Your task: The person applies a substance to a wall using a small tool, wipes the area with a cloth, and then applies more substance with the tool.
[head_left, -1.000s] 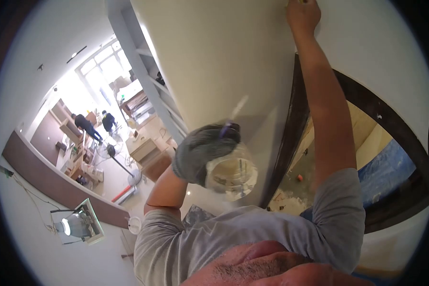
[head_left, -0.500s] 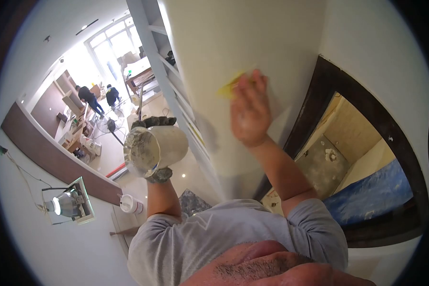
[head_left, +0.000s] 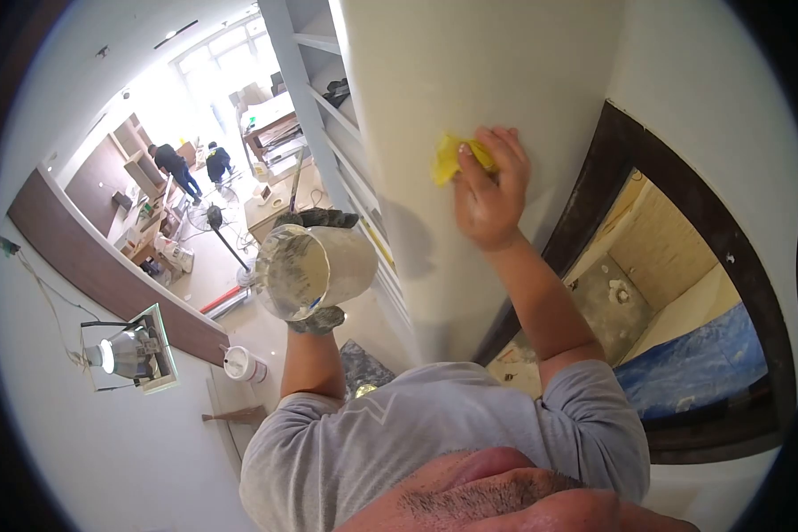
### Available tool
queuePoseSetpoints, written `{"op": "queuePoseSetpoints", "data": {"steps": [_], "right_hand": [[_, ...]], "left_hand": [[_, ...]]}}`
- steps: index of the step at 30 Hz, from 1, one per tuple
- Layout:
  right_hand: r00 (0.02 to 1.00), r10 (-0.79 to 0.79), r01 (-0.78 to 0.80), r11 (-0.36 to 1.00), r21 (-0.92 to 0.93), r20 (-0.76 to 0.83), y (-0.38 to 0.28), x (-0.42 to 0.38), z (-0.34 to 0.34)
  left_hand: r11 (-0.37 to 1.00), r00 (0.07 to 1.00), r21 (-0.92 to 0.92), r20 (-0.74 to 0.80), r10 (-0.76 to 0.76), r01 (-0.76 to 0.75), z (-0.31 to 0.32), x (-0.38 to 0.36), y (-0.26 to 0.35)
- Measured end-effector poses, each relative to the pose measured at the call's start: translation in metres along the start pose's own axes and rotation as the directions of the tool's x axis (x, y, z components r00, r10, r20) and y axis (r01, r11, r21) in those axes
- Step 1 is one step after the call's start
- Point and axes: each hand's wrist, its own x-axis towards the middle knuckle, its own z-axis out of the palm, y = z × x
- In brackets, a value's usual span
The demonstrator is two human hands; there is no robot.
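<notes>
My left hand, in a dark, putty-smeared glove, grips a whitish plastic bucket from both sides. The bucket is tipped so its mouth faces left, and grey-white residue coats its inside. A thin stick-like handle stands up beside the glove. My bare right hand pinches a thin, crumpled yellow piece between thumb and fingers, close against the smooth cream wall; its material I cannot tell.
White shelving borders the wall. At right is a dark-framed opening with blue sheeting. A lamp hangs at left above a white tub. Two people work in the far room among boards and tools.
My right hand and the yellow piece have shifted slightly right, and more of the piece shows. The bucket in my left hand also sits farther right, as the view has shifted.
</notes>
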Motion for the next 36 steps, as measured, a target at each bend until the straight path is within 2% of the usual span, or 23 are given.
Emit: {"op": "queuePoseSetpoints", "data": {"steps": [2, 3, 6, 7, 10, 11, 14, 15, 18, 19, 22, 24, 25, 26, 27, 30, 33, 36], "right_hand": [[0.996, 0.072, -0.076, 0.994, -0.075, -0.057, 0.014, 0.004, -0.005], [0.958, 0.256, -0.265, 0.963, -0.049, -0.132, 0.027, 0.017, 0.002], [0.921, 0.347, -0.326, 0.936, 0.135, -0.178, 0.027, 0.041, 0.012], [0.960, 0.247, -0.254, 0.966, -0.041, -0.133, 0.011, 0.039, 0.012], [0.992, -0.102, 0.104, 0.994, 0.030, -0.071, -0.009, 0.030, 0.011], [0.990, -0.121, 0.121, 0.993, 0.005, -0.070, -0.003, 0.037, 0.009], [0.968, 0.098, -0.066, 0.988, 0.142, -0.232, 0.011, 0.082, 0.026], [0.976, 0.009, 0.005, 0.998, 0.063, -0.217, 0.006, 0.093, 0.030], [0.950, -0.313, 0.313, 0.950, 0.013, 0.011, -0.015, 0.085, 0.025], [0.949, -0.302, 0.300, 0.953, 0.038, 0.088, -0.018, 0.074, 0.017], [0.977, -0.202, 0.189, 0.967, 0.169, 0.062, 0.013, 0.047, -0.002], [0.999, 0.032, -0.031, 0.998, 0.046, -0.018, 0.043, 0.051, -0.009], [0.965, 0.259, -0.243, 0.945, 0.220, -0.048, 0.045, 0.065, -0.009], [0.878, 0.476, -0.424, 0.818, 0.388, -0.043, 0.043, 0.088, -0.012], [0.750, 0.662, -0.555, 0.632, 0.541, -0.005, 0.042, 0.102, -0.015], [0.894, 0.420, -0.449, 0.817, 0.362, 0.159, 0.028, 0.107, -0.010], [0.858, 0.514, -0.465, 0.780, 0.419, -0.006, 0.049, 0.125, 0.001], [0.858, 0.494, -0.465, 0.864, 0.194, -0.144, 0.096, 0.162, -0.001]], "left_hand": [[1.000, 1.000, 0.004, 0.007, -0.003, 0.003, 0.001, -0.001, 0.000], [1.000, 1.000, 0.006, 0.008, -0.006, 0.006, 0.002, -0.003, 0.001], [1.000, 1.000, 0.011, 0.010, -0.013, 0.013, 0.005, -0.005, -0.001], [1.000, 1.000, 0.013, 0.013, -0.015, 0.015, 0.005, -0.005, -0.001], [1.000, 1.000, 0.011, 0.013, -0.014, 0.014, 0.007, -0.006, -0.004], [1.000, 1.000, 0.017, 0.014, -0.012, 0.012, 0.007, -0.007, -0.003], [1.000, 1.000, 0.022, 0.014, -0.007, 0.007, 0.009, -0.007, -0.003], [1.000, 1.000, 0.023, 0.011, -0.006, 0.006, 0.009, -0.008, -0.003], [0.999, 1.000, 0.032, 0.019, -0.002, 0.002, 0.011, -0.009, -0.006], [0.999, 1.000, 0.035, 0.022, -0.001, 0.000, 0.011, -0.009, -0.007], [0.998, 0.999, 0.061, 0.034, -0.001, -0.001, 0.009, -0.014, -0.006], [0.997, 0.999, 0.082, 0.052, -0.001, -0.004, 0.008, -0.015, -0.005], [0.995, 0.998, 0.100, 0.069, -0.005, -0.002, 0.007, -0.016, -0.005], [0.993, 0.996, 0.120, 0.088, -0.008, -0.003, 0.008, -0.015, -0.006], [0.990, 0.993, 0.141, 0.114, -0.011, -0.005, 0.010, -0.014, -0.007], [0.981, 0.979, 0.192, 0.205, -0.009, -0.031, 0.021, -0.003, -0.017], [0.971, 0.963, 0.235, 0.268, -0.011, -0.054, 0.031, 0.006, -0.024], [0.963, 0.960, 0.261, 0.280, -0.008, -0.069, 0.032, 0.010, -0.022]]}}
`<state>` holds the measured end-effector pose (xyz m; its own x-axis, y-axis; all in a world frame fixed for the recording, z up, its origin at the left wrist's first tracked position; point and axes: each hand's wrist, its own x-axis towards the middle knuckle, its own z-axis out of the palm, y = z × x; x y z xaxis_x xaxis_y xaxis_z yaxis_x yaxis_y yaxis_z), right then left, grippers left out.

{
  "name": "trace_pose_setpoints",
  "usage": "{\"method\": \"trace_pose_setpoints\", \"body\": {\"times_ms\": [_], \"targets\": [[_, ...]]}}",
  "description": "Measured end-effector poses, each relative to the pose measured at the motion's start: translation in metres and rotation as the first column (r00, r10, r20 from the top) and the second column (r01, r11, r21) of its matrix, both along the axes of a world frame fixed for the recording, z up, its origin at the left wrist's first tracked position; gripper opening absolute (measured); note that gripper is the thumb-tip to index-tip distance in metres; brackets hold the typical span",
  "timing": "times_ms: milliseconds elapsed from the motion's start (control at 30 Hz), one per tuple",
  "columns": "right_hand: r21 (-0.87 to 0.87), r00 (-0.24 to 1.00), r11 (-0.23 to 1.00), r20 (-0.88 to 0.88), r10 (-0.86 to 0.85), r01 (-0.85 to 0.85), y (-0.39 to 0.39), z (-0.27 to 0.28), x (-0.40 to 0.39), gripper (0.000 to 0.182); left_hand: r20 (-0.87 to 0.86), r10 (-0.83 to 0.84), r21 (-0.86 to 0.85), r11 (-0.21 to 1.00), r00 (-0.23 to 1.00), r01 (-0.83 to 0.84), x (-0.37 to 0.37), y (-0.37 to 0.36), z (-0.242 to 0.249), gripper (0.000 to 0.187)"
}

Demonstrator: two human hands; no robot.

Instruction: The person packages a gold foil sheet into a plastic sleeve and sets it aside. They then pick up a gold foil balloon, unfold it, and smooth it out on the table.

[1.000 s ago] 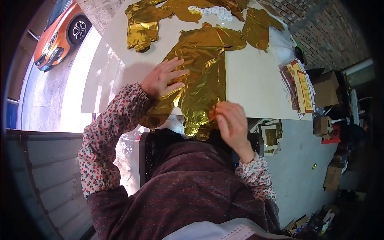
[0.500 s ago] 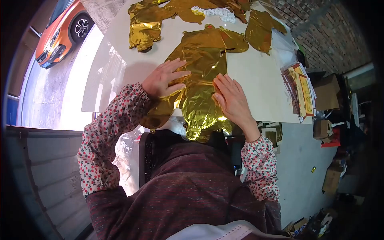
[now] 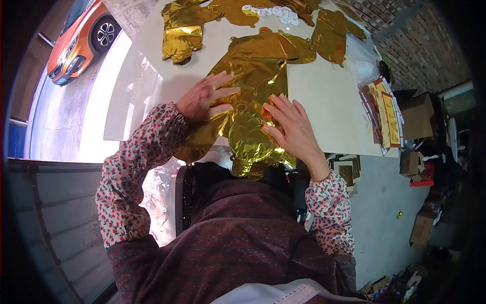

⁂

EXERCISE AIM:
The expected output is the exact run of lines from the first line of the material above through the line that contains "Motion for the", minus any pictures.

RESULT OF THE EXERCISE:
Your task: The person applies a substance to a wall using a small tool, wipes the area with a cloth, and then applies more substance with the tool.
[head_left, -1.000s] 
[head_left, -0.500s] 
[head_left, +0.000s] 
### Available tool
queuePoseSetpoints, written `{"op": "queuePoseSetpoints", "data": {"steps": [_], "right_hand": [[_, ...]], "left_hand": [[_, ...]]}}`
- steps: index of the step at 30 Hz, from 1, one per tuple
- Layout:
  right_hand: r00 (0.02 to 1.00), r10 (-0.79 to 0.79), r01 (-0.78 to 0.80), r11 (-0.36 to 1.00), r21 (-0.92 to 0.93), r20 (-0.76 to 0.83), y (-0.38 to 0.28), x (-0.42 to 0.38), z (-0.34 to 0.34)
  left_hand: r11 (-0.37 to 1.00), r00 (0.07 to 1.00), r21 (-0.92 to 0.92), r20 (-0.74 to 0.80), r10 (-0.76 to 0.76), r01 (-0.76 to 0.75), z (-0.31 to 0.32), x (-0.38 to 0.36), y (-0.26 to 0.35)
- Measured end-effector poses, each relative to the pose measured at the call's start: translation in metres along the start pose's own axes and rotation as the directions of the tool's x axis (x, y, z components r00, r10, r20) and y axis (r01, r11, r21) in those axes
- Step 1 is one step after the call's start
- Point and axes: each hand's wrist, its own x-axis towards the middle knuckle, its own z-axis out of the palm, y = z × x
- In brackets, a value's usual span
The demonstrator is two human hands; there is no robot.
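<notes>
My left hand, in a dark, putty-smeared glove, grips a whitish plastic bucket from both sides. The bucket is tipped so its mouth faces left, and grey-white residue coats its inside. A thin stick-like handle stands up beside the glove. My bare right hand pinches a thin, crumpled yellow piece between thumb and fingers, close against the smooth cream wall; its material I cannot tell.
White shelving borders the wall. At right is a dark-framed opening with blue sheeting. A lamp hangs at left above a white tub. Two people work in the far room among boards and tools.
My right hand and the yellow piece have shifted slightly right, and more of the piece shows. The bucket in my left hand also sits farther right, as the view has shifted.
</notes>
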Motion for the next 36 steps, as measured, a target at each bend until the straight path is within 2% of the usual span, or 23 are given.

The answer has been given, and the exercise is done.